:: Exercise directions ::
Read the lines below, and copy any that contain the string "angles".

:: Source material ::

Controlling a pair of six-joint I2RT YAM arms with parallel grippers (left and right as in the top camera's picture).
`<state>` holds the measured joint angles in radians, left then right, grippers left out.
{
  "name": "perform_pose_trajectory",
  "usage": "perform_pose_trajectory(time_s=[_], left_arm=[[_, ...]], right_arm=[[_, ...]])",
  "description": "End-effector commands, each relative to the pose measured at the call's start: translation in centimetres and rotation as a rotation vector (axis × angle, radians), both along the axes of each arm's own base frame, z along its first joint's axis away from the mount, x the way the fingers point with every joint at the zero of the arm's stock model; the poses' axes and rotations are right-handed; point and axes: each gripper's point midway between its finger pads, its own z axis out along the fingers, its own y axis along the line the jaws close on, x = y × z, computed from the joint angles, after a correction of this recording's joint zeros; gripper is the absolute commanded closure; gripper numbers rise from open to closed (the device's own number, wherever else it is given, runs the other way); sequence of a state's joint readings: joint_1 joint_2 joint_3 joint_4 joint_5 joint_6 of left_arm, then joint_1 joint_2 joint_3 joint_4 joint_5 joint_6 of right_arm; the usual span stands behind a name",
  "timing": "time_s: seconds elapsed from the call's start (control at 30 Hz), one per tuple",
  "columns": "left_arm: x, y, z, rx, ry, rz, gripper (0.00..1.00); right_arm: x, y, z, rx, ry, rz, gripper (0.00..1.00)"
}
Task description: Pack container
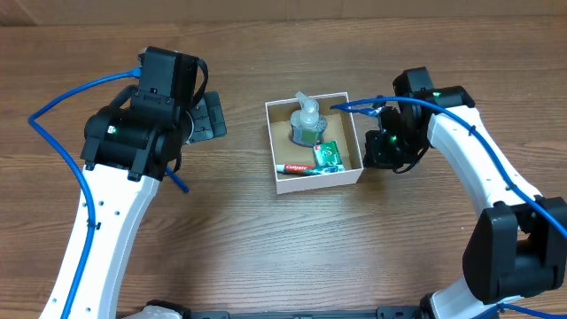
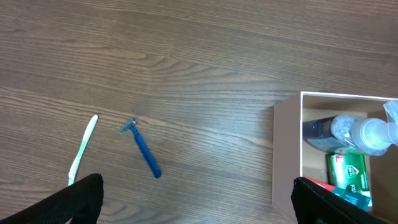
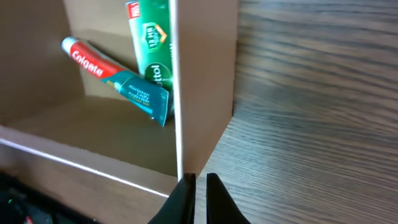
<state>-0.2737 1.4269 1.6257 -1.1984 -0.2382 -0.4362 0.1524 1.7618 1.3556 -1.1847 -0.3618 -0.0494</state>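
The container (image 1: 316, 183) is a small white-walled box, brown inside, at the table's middle. It holds a clear pump bottle (image 1: 306, 120), a red-and-white toothpaste tube (image 1: 297, 167) and a green packet (image 1: 326, 155). My right gripper (image 1: 370, 149) is at the box's right wall. In the right wrist view its fingers (image 3: 200, 182) are closed on the wall's edge (image 3: 178, 93) near a corner. My left gripper (image 1: 209, 119) is left of the box, open and empty (image 2: 196, 205). The box also shows at the right of the left wrist view (image 2: 287, 155).
A blue razor (image 2: 142, 149) and a white-and-green toothbrush (image 2: 82, 149) lie on the wooden table left of the box, below my left gripper. Blue cables run along both arms.
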Motion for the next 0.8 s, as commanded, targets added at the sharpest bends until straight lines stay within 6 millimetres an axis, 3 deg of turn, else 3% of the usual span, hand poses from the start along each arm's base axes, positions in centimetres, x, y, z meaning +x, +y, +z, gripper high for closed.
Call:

:: Solution ::
`<state>` holds the measured joint angles in radians, left then right, grippers left out.
  "description": "End-effector commands, each relative to the pose measured at the call's start: translation in centimetres and rotation as a rotation vector (axis × angle, radians), both along the axes of each arm's own base frame, z along its first joint's axis away from the mount, x the way the fingers point with every joint at the zero of the arm's stock model; the poses' axes and rotations are right-handed; point and axes: each gripper's point midway between its finger pads, its own z axis out along the fingers, its own y axis along the line the jaws close on, x = y × z, computed from the joint angles, after a correction of this recording's joint zeros; gripper is the absolute commanded closure; gripper numbers rise from open to closed (the device's own number, wherever else it is given, runs the other way); sequence of a state's joint readings: joint_1 joint_2 joint_3 joint_4 joint_5 joint_6 of left_arm, then joint_1 joint_2 joint_3 joint_4 joint_5 joint_6 of right_arm; the usual span stands behind a name",

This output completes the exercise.